RFR: 8186838: Generalize Atomic::inc/dec with templates

Fri Sep 1 21:57:14 UTC 2017

On 2/09/2017 12:15 AM, Erik Österlund wrote:
> Hi Andrew,
> 
> On 2017-09-01 15:41, Andrew Haley wrote:
>> On 31/08/17 13:45, Erik Österlund wrote:
>>> Hi everyone,
>>>
>>> Bug ID:
>>> https://bugs.openjdk.java.net/browse/JDK-8186838
>>>
>>> Webrev:
>>> http://cr.openjdk.java.net/~eosterlund/8186838/webrev.00/
>>>
>>> The time has come for the next step in generalizing Atomic with
>>> templates. Today I will focus on Atomic::inc/dec.
>>>
>>> I have tried to mimic the new Kim style that seems to have been
>>> universally accepted. Like Atomic::add and Atomic::cmpxchg, the
>>> structure looks like this:
>>>
>>> Layer 1) Atomic::inc/dec calls an IncImpl()/DecImpl() function object
>>> that performs some basic type checks.
>>> Layer 2) IncImpl/DecImpl calls PlatformInc/PlatformDec that can define
>>> the operation arbitrarily for a given platform. The default
>>> implementation if not specialized for a platform is to call Atomic::add.
>>> So only platforms that want to do something different than that as an
>>> optimization have to provide a specialization.
>>> Layer 3) Platforms that decide to specialize PlatformInc/PlatformDec to
>>> be more optimized may inherit from a helper class
>>> IncUsingConstant/DecUsingConstant.
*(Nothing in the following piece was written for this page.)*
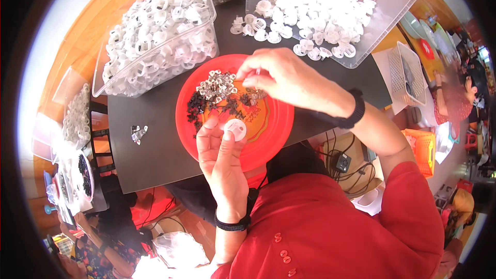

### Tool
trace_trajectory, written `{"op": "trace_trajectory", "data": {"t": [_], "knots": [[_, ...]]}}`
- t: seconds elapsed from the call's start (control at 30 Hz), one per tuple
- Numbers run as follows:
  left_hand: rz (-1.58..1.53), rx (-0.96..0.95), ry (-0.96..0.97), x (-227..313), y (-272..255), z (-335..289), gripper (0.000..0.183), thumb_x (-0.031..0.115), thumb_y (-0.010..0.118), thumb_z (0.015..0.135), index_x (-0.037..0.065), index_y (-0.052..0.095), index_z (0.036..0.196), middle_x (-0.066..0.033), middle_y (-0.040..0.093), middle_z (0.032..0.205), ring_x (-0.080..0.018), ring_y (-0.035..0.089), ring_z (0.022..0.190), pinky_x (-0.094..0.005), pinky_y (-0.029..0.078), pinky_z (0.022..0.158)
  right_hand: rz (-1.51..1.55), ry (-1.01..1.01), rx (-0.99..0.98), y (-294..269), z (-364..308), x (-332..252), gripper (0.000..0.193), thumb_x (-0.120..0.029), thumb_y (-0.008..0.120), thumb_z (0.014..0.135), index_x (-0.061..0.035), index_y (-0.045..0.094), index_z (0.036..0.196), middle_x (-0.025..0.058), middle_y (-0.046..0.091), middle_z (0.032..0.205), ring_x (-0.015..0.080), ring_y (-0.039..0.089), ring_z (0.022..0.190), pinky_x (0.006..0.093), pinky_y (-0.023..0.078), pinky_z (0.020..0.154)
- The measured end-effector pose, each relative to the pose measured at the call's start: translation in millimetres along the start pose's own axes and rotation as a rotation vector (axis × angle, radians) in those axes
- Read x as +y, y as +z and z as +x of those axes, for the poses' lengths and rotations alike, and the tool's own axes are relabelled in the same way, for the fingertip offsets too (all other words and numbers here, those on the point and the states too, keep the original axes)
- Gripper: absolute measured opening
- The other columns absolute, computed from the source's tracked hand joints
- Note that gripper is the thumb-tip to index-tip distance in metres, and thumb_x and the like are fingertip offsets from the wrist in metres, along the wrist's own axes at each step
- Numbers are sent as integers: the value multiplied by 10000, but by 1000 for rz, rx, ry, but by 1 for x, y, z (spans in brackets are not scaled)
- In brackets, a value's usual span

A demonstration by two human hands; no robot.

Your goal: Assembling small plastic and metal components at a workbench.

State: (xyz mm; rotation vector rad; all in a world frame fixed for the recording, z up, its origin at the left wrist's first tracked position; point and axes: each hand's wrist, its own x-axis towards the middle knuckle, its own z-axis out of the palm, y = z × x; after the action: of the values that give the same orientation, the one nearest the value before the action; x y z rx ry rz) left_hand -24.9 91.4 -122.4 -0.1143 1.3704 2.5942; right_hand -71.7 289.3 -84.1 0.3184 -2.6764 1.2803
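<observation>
My left hand (226, 169) pinches a small white round plastic disc (235, 129) between thumb and fingers, above the near part of a round red tray (283, 134). Over the tray's far right side is my right hand (284, 76), fingertips closed together; whatever they hold is too small or hidden to name. Close to those fingertips lies a heap of small shiny metal pieces (216, 88). Small black parts (195, 108) are piled along the tray's left, with more scattered across its middle.
A clear bin (155, 67) heaped with white plastic parts stands far left. Another clear bin (380, 31) lies far right, white parts (320, 10) spilling onto the dark table (155, 150). A few loose metal pieces (138, 134) lie left. Co-workers sit at both sides.
</observation>
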Motion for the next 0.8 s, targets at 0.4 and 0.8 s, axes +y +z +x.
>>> {"op": "trace_trajectory", "data": {"t": [0.4,0.8], "knots": [[-28,-43,-64,-2,-6,5,231,52,536,959,24,558,1188,-119,592,1213,-171,611,1043,-307,501,902,-396,-174,-104,22,-13,30,44,-66,692,761,-63,648,764,97,605,748,304,621,713,414,476,618],[75,-67,-63,-2,3,6,122,81,543,970,34,571,1079,-80,647,1035,-114,608,926,-266,485,840,330,13,-223,8,-17,-3,93,-83,685,844,-8,674,898,84,666,803,179,632,762,303,485,722]]}}
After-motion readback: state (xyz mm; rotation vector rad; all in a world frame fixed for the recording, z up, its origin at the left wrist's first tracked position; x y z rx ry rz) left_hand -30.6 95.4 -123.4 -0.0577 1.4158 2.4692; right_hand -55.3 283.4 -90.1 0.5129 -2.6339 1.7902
This helper helps performing the
>>> necessary computation what the increment/decrement should be after
>>> pointer scaling using CRTP. The PlatformInc/PlatformDec operation then
>>> only needs to define an inc/dec member function, and will then get all
>>> the context information necessary to generate a more optimized
>>> implementation. Easy peasy.
>> I wanted to say something nice, but I honestly can't.  I am dismayed.
> 
> Okay.
> 
>> I hoped that inc/dec would turn out to be much simpler than the
>> cmpxchg functions: I think they should, because they don't have to
>> deal with the complexity of potentially three different types.
>> Instead we have, again, a large and complex patch.
>>
>> Even on AArch64, which should be the simplest case because Atomic::inc
>> can be defined as
>>
>> template <typename T1>
>> inc(T1 *dest) {
>>    return __sync_add_and_fetch(dest, 1);
>> }
> 
> AArch64 is indeed the simplest case. It does not have a specialization 
> in my patch. It simply expresses Atomic::inc in terms of Atomic::add.
> 
>> or something similar, we have
>>
>> Atomic::inc<int>
>> Atomic::IncImpl<int, void>::operator()
>> Atomic::PlatformInc<4ul, IntegralConstant<int, 1> >::operator()
>> Atomic::add<int, int>
>> Atomic::AddImpl<int, int, void>::operator()
>> Atomic::AddAndFetch<Atomic::PlatformAdd<4ul> >::operator()<int, int>
>> Atomic::PlatformAdd<4ul>::add_and_fetch<int, int>
>> __sync_add_and_fetch
>>
>> I quite understand that it isn't so easy on some systems, and they
>> need a generic form that explodes into four different calls, one for
>> each size of integer.  I completely accept that it will be more
>> complex for everything else.  But is it necessary to have so much code
>> for something so simple?  This is a 1400 line patch.  Granted, much of
>> it is simply moving stuff around, but despite the potential of
>> template code to simplify the implementation we have a more complex
>> solution than we had before.
>>
>> I ask you, is this the simplest solution that you believe is possible?
> 
> It is not the simplest solution I can think of. The simplest solution I 
> can think of is to remove all specialized versions of Atomic::inc/dec 
> and just have it call Atomic::add directly. That would remove the 

I don't think this is the source of complexity that screams for 
simplification. It is all the template stuff. I can't get right into 
this right now (it's Saturday) but I still don't see why we have such 
seemingly different things in cmpxchg, add and inc/dec when the basic 
jobs at each level are the same. Maybe it is just use of different names 
that is confusing me.

David
-----

> optimizations we have today, for whatever reason we have them. It would 
> lead to slightly more conservative fencing on PPC/S390, and would lead 
> to slightly less optimal machine encoding on x86 (without immediate 
> values in the instructions). But it would be simpler for sure. I did not 
> put any judgement into whether our existing optimizations are worthwhile 
> or not. But if you want to prioritize simplicity, removing those 
> optimizations is one possible solution. Would you prefer that?
> 
> Thanks,
> /Erik